[Listed records Boundary: Start]

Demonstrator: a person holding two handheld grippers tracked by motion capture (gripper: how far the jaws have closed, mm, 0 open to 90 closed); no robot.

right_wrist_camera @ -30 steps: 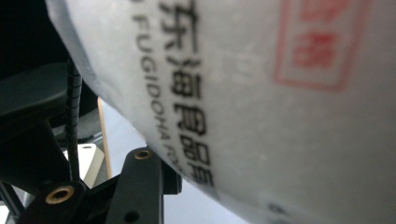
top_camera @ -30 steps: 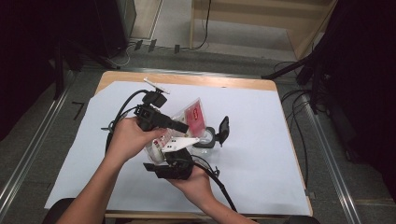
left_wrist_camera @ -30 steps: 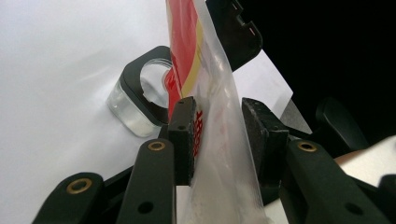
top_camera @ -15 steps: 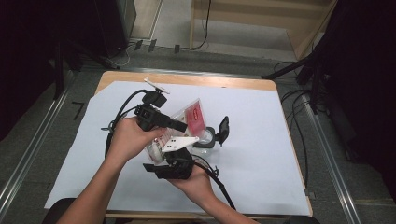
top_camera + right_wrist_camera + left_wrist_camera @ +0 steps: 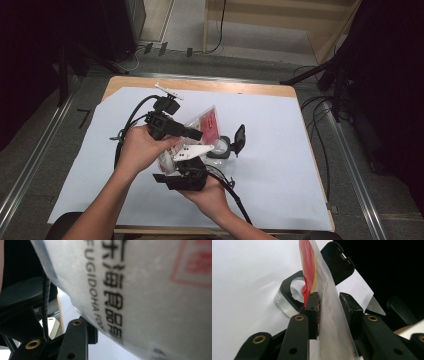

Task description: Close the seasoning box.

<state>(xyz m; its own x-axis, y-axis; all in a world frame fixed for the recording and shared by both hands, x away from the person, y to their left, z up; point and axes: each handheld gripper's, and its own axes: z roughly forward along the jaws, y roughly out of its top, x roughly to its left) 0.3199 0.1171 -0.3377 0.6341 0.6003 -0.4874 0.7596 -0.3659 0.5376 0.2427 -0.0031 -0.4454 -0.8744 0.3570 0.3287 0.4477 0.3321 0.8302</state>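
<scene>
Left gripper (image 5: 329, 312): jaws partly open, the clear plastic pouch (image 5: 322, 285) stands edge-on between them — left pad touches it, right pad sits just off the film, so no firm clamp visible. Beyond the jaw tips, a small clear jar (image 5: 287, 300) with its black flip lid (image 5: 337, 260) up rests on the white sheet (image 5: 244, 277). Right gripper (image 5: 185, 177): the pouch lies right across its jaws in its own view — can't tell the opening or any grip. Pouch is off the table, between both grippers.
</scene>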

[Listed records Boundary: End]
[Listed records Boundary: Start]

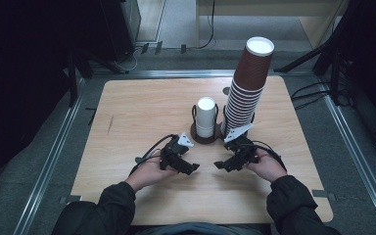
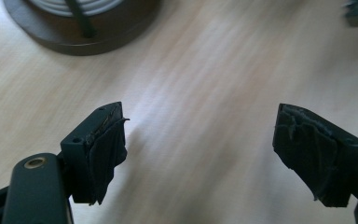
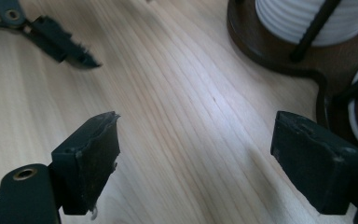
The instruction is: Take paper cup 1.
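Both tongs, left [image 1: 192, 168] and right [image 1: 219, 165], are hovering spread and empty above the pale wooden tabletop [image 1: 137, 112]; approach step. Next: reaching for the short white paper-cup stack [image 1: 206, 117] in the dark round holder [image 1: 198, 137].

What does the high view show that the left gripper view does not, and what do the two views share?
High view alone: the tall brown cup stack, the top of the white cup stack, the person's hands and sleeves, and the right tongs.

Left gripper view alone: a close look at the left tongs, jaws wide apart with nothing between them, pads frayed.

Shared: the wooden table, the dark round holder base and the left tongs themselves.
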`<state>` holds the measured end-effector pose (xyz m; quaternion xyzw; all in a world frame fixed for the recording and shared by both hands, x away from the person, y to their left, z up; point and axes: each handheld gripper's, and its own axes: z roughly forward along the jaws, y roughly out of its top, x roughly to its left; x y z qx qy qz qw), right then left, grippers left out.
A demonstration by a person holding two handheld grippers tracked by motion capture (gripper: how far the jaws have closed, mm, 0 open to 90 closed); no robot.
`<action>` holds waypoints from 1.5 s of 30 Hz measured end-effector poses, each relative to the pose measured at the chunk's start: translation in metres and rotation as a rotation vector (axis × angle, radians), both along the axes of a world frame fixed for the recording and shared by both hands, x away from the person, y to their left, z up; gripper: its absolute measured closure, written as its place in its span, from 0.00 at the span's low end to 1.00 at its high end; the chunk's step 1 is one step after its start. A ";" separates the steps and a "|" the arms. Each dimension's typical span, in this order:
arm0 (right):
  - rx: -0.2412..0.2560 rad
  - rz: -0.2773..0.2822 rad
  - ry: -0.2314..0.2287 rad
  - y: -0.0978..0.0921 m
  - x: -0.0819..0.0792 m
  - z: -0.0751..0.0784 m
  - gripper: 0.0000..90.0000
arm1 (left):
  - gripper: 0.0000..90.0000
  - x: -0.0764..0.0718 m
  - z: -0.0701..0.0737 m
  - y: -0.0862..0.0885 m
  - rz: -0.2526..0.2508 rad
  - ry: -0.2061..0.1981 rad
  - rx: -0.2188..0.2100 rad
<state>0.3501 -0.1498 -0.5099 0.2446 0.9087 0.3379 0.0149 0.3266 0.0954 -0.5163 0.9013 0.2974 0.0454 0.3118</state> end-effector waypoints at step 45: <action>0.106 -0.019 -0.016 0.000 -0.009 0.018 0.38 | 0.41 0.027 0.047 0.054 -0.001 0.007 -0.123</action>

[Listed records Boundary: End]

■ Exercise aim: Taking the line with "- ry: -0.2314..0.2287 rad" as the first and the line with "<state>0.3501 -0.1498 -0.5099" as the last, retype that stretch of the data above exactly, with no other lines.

■ Written response:
  - ry: -0.2314..0.2287 rad
  - y: -0.0978..0.0921 m
  - x: -0.0819..0.0792 m
  - z: -0.0751..0.0784 m
  - gripper: 0.0000..90.0000
arm1 (left):
  - gripper: 0.0000..90.0000
  - x: -0.0764..0.0718 m
  - z: -0.0701..0.0737 m
  - y: -0.0862..0.0885 m
  - rz: -0.2526..0.2508 rad
  - ry: -0.2061..0.1981 rad
  - rx: -0.2188..0.2100 rad
<state>0.3501 -0.1498 -0.5099 0.2446 0.9087 0.3379 0.0149 0.3266 0.0954 -0.5163 0.9013 0.2974 0.0454 0.3118</state> end-effector waypoints at step 45: <action>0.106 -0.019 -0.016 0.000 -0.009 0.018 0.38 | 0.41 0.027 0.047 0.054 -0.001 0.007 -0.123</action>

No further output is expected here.